Hyperliquid is testing a plan that could turn it into one of the most direct threats Polymarket has faced. The decentralized exchange is publicly working on HIP-4. If HIP-4 ships, traders could place binary bets on real-world outcomes, elections, macro events, and crypto price moves. The pitch is simple. Keep the same margin account used for perpetual futures. No platform hopping and no fund transfers.

HIP-4 also has a familiar co-author. CoinDesk source text says John Wang, head of crypto at Kalshi, co-authored the HIP-4 proposal. It adds that Kalshi and Hyperliquid formalized a partnership in March to bring on-chain prediction markets together. That matters because the source text frames Polymarket as the one “most exposed” in this setup. The argument is that Kalshi did not just fail to block a competitor. It provided Hyperliquid with a roadmap.

Competitive pressure is about overlap, not vibes

The source text describes Hyperliquid as a third infrastructure-heavy player, not a small rival. It also highlights capital and momentum. CoinDesk source text claims Kalshi raised $1 billion at a $22 billion valuation in March. It also says Polymarket is reportedly raising $400 million at a $15 billion valuation.

Then it gets specific about Polymarket’s user risk. CoinDesk source text cites data from on-chain researcher Fleck. It says 3.3% of Polymarket users are already active on Hyperliquid and that this group produces roughly 12% of Polymarket’s volume. In the source text’s framing, those users act like whales. HIP-4 gives them a reason to consolidate activity into a single Hyperliquid margin account.

The gaps that could slow the threat

Hyperliquid has constraints. CoinDesk source text says the platform restricts U.S. users and runs with a lean team.
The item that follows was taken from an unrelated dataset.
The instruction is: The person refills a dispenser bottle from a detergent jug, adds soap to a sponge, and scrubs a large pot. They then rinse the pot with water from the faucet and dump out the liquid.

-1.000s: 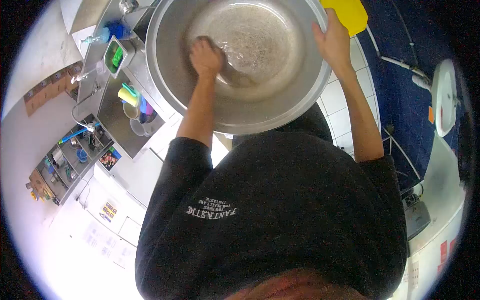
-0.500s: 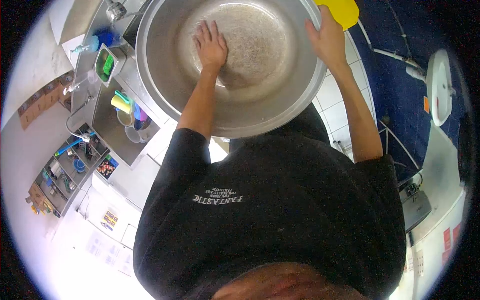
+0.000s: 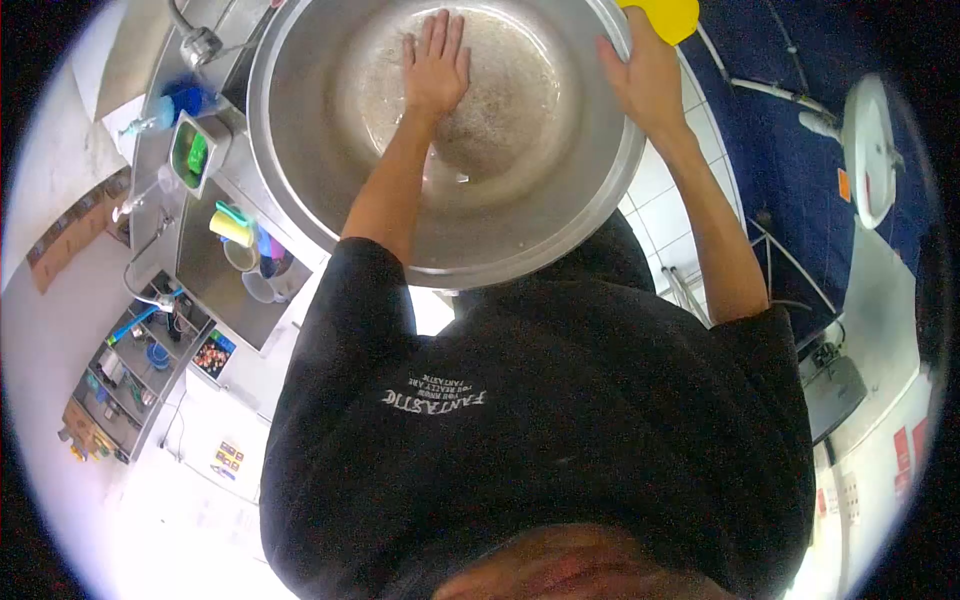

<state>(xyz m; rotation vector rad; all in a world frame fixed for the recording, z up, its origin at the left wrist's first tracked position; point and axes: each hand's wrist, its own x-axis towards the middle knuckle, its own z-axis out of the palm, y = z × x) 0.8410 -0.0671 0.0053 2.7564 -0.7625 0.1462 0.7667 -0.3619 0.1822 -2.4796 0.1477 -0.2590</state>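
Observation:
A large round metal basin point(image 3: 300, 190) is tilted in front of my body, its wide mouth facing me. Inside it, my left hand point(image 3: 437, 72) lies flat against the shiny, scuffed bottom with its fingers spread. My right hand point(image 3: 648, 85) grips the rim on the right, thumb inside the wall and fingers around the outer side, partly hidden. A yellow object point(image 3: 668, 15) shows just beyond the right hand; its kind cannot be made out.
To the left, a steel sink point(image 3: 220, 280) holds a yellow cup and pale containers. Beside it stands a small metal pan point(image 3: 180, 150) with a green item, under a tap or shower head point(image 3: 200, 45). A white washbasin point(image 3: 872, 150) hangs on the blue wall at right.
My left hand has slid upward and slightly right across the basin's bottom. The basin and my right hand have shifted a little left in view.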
It contrasts that with Polymarket’s approach, which the source text describes as relying on internal staff to curate markets and manage disputes. It also says Polymarket routes resolutions through UMA’s optimistic oracle. Scaling similar oversight without ballooning costs or quality is presented as an open challenge.

The source text also points to timing uncertainty. HIP-4 has not confirmed a mainnet launch date or finalized its oracle infrastructure. That means the competitive threat may still be weeks or months away, not immediate.

It concludes with operational history and funding. CoinDesk source text says Bob Diamond, chair of Hyperliquid Strategies Inc. trading as PURR, filed an S-1 to raise up to $1 billion more. It also claims Hyperliquid saw oil-linked contracts cross $1 billion in single-day volume during the Iran war period, when traditional commodity markets were closed. The source text’s real question is whether Hyperliquid can handle prediction market complexity, not whether it can handle high volume.